Segment Open

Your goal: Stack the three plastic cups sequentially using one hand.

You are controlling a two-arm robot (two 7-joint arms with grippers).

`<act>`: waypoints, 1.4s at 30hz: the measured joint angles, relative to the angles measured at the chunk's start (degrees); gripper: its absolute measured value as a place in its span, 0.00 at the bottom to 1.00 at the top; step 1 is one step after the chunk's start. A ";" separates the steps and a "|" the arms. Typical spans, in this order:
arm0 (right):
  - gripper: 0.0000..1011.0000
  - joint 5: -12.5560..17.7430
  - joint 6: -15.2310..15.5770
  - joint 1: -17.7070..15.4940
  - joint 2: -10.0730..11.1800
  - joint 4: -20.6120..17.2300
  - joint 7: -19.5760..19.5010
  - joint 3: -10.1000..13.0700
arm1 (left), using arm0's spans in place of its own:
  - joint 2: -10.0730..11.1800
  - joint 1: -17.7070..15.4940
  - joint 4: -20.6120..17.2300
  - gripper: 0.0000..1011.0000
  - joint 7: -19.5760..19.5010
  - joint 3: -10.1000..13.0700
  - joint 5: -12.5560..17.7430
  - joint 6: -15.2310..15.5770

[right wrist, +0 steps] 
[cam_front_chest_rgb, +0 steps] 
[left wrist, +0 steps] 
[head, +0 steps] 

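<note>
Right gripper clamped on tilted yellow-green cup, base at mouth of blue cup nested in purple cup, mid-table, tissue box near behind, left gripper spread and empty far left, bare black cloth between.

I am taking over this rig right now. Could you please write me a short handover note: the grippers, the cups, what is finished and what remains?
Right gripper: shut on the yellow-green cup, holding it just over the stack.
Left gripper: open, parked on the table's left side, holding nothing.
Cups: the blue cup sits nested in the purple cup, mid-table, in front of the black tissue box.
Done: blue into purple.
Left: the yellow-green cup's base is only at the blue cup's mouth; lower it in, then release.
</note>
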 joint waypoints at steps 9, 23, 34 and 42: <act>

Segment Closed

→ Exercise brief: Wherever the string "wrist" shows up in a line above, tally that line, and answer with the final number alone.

→ Finished exercise: 2